1887

Abstract

Classical swine fever (CSF) is a severe, febrile and highly contagious disease caused by classical swine fever virus (CSFV) that has resulted in huge economic losses in the pig industry worldwide. CSFV N has been actively studied but remains incompletely understood. Few studies have investigated the cellular proteins that interact with N and their participation in viral replication. Here, the yeast two-hybrid (Y2H) system was employed to screen N-interacting proteins from a porcine alveolar macrophage (PAM) cDNA library, and a blast search of the NCBI database revealed that 15 cellular proteins interact with N. The interaction of N with ribosomal protein S20, also known as universal S10 (uS10), was further confirmed by co-immunoprecipitation and glutathione S-transferase pull-down assays. Furthermore, uS10 overexpression inhibited CSFV replication, whereas the knockdown of uS10 promoted CSFV replication in PAMs. In addition, N or CSFV reduced uS10 expression in PAMs in a proteasome-dependent manner, indicating that N–uS10 interaction might contribute to persistent CSFV replication.
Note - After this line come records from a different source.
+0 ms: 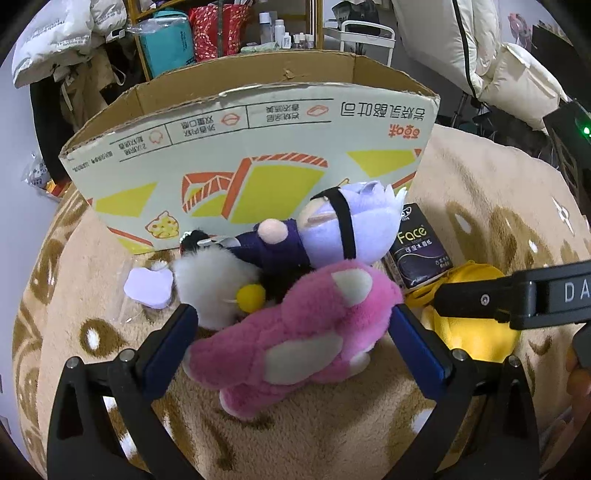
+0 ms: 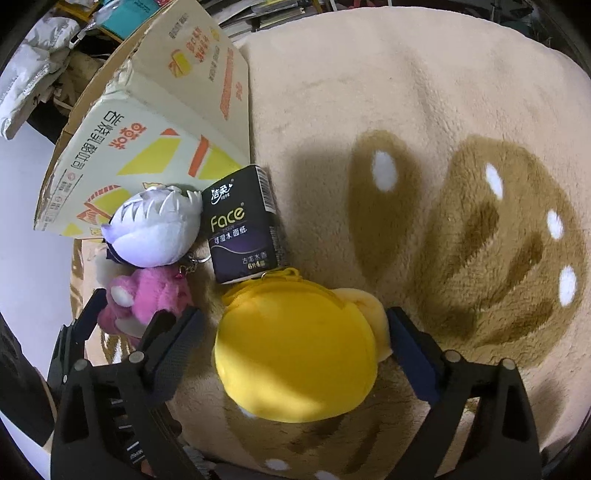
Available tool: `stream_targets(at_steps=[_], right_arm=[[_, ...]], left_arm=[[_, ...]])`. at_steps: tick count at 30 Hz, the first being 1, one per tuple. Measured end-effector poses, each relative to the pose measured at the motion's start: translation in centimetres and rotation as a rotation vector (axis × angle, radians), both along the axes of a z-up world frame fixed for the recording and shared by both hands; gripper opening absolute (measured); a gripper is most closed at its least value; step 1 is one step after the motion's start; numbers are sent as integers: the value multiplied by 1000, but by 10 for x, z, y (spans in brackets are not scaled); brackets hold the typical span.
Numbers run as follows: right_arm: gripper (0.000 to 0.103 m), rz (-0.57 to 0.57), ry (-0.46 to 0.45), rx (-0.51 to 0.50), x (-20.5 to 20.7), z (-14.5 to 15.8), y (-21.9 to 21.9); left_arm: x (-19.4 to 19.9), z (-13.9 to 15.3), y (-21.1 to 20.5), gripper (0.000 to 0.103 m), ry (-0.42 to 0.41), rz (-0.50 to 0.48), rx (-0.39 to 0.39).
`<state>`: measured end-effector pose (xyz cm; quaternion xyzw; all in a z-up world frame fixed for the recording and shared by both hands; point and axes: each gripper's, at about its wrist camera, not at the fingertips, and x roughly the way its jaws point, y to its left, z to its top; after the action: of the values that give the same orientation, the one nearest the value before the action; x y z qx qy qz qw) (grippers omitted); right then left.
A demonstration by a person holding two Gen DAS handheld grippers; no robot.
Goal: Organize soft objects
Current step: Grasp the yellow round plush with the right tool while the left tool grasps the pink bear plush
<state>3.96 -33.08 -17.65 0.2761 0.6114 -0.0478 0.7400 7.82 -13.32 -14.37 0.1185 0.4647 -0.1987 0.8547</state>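
- A fluffy beige blanket (image 2: pixel 424 92) with brown patches and white dots covers the whole work surface; behind it the room is crowded with white padded coats (image 1: pixel 491 55), a shelf of small bottles (image 1: pixel 284 29) and a red patterned bag (image 1: pixel 214 29).
- An open cardboard box (image 1: pixel 258 147), printed with yellow and orange shapes, stands on the blanket just behind the toys.
- The left wrist view shows the left gripper (image 1: pixel 295 314) spread wide around a pink plush bear (image 1: pixel 295 339), its blue pads beside the fur on both sides; whether they touch it is hard to tell.
- Only this view shows a lilac-haired doll (image 1: pixel 343 229) in dark clothes, a white-and-black furry toy (image 1: pixel 210 280) and a flat lilac piece (image 1: pixel 149 286) left of the pile.
- The right wrist view shows the right gripper (image 2: pixel 295 332) spread around a round yellow plush pouch (image 2: pixel 295 350), and a black tissue pack (image 2: pixel 242 225) just beyond the pouch.
- In the right wrist view the left gripper hides most of the bear; the doll's face is turned away.
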Motion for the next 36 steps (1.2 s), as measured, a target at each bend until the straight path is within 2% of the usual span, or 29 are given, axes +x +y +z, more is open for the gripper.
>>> stream_targets(at_steps=[3,13,14,15,18,22,36], right_arm=[[94,27,18,-33,1,-2,4],[86,48,29,-49,7,-5,11],[85,47,26,-49,6,-7,11],[84,44,22,-51,6,-7,11],[82,58,10,-74,5,-5,16],[79,83,1,-102,7,-1,28],[79,91,-71,-128,9,18,42]], left_arm=[[2,-2,4,101,9,11,-13],[-4,5,11,86,-22,15,-29],[-5,6,11,81,-27,11,-30],[-7,7,12,61,-23,-7,-46],[-10,10,10,55,-25,-27,-49],[-16,11,6,52,-40,-42,-32],[-13,22,27,50,1,0,-85]])
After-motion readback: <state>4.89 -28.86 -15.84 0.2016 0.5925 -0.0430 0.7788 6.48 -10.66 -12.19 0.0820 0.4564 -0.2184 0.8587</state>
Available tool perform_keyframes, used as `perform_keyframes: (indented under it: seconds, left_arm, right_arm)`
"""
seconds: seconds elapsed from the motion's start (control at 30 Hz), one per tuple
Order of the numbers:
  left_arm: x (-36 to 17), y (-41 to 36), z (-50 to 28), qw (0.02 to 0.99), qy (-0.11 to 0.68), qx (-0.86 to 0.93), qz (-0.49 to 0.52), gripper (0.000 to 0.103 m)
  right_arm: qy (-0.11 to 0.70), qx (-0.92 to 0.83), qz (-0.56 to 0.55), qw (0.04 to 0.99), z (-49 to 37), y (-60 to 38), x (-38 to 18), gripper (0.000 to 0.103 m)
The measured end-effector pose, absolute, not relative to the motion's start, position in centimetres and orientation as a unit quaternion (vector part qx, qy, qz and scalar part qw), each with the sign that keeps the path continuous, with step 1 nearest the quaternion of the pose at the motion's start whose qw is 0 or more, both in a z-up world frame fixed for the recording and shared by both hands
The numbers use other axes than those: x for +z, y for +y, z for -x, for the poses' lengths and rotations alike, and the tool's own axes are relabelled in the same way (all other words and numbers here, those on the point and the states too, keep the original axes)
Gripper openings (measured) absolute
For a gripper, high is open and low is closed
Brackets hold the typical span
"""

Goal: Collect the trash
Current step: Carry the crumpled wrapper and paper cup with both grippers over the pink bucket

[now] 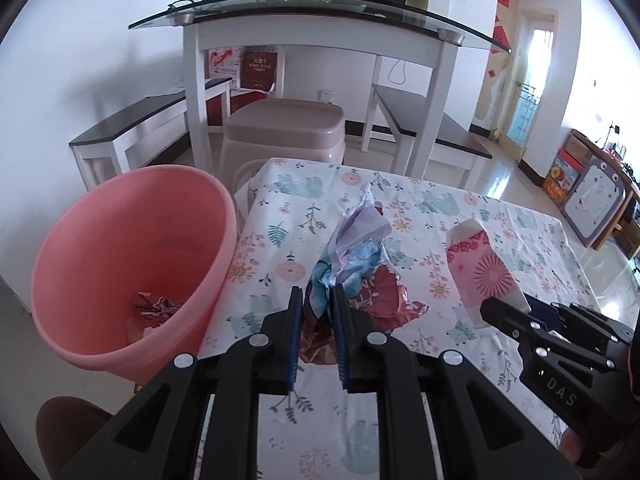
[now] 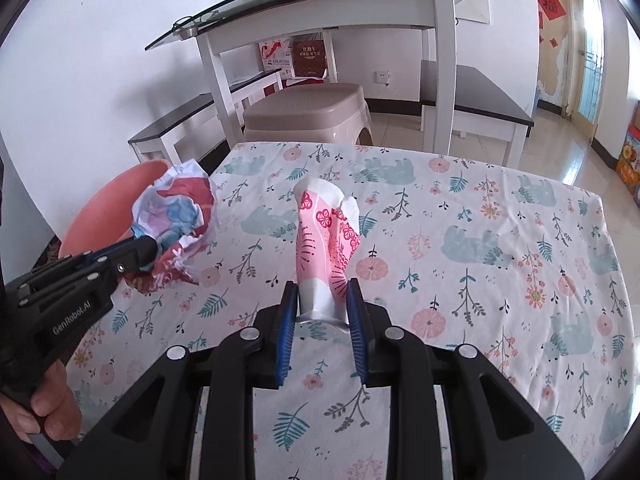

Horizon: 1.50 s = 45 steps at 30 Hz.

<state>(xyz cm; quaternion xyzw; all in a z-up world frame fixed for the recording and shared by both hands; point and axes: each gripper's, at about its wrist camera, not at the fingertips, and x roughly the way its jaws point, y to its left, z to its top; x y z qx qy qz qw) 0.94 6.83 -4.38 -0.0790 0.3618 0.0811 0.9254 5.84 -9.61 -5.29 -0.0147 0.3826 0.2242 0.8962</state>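
My left gripper (image 1: pixel 317 299) is shut on a crumpled paper wad (image 1: pixel 356 248), red, white and blue, held above the floral tablecloth (image 1: pixel 420 208); the wad also shows in the right wrist view (image 2: pixel 180 216). My right gripper (image 2: pixel 323 294) is shut on a crushed pink and white paper cup (image 2: pixel 326 240), which also shows in the left wrist view (image 1: pixel 480 268). A pink bin (image 1: pixel 128 264) stands left of the table and holds a crumpled red wrapper (image 1: pixel 154 308). The bin's rim shows behind the wad in the right wrist view (image 2: pixel 100 208).
A beige plastic stool (image 1: pixel 284 128) stands beyond the table's far edge. Behind it are a white glass-topped table (image 1: pixel 320 12) and dark benches (image 1: pixel 132 128). A brown stool seat (image 1: pixel 68 428) is at the lower left. Boxes (image 1: pixel 576 168) line the right wall.
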Motion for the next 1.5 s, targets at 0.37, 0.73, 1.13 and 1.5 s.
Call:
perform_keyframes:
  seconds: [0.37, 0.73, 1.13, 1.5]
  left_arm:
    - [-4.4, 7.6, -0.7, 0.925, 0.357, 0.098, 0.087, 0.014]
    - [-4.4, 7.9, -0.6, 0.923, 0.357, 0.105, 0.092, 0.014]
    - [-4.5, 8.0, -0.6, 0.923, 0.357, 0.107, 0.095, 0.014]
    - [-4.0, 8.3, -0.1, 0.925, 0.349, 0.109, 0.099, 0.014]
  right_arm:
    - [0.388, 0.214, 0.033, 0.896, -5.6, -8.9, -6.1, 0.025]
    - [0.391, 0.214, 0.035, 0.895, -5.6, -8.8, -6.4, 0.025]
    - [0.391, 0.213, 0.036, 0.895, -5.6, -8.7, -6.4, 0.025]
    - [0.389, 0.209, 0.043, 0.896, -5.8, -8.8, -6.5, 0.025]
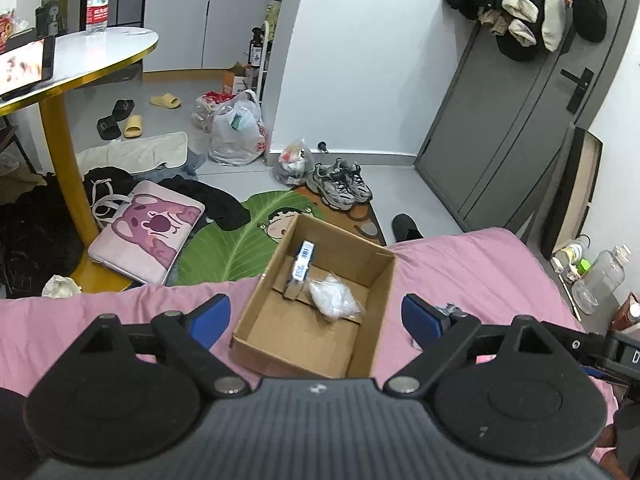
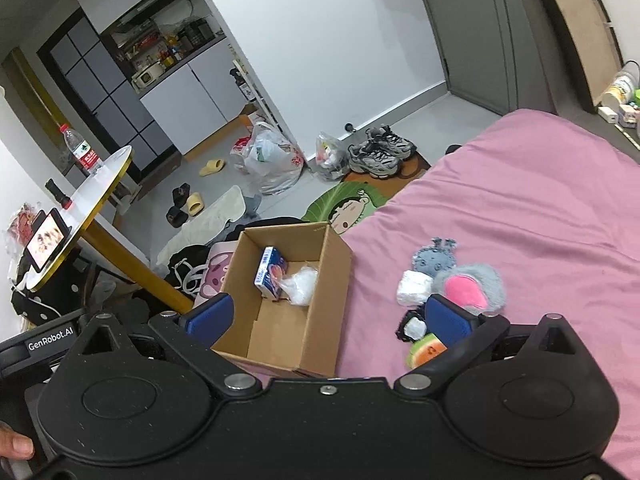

Our previous research showed that CSFV decreases Toll-like receptor 3 (TLR3) expression. The results showed that uS10 knockdown reduced TLR3 expression, and that uS10 overexpression increased TLR3 expression. Notably, uS10 knockdown did not promote CSFV replication following TLR3 overexpression. Conversely, uS10 overexpression did not inhibit CSFV replication following TLR3 knockdown. These results revealed that uS10 inhibits CSFV replication by modulating TLR3 expression. This work addresses a novel aspect of the regulation of the innate antiviral immune response during CSFV infection.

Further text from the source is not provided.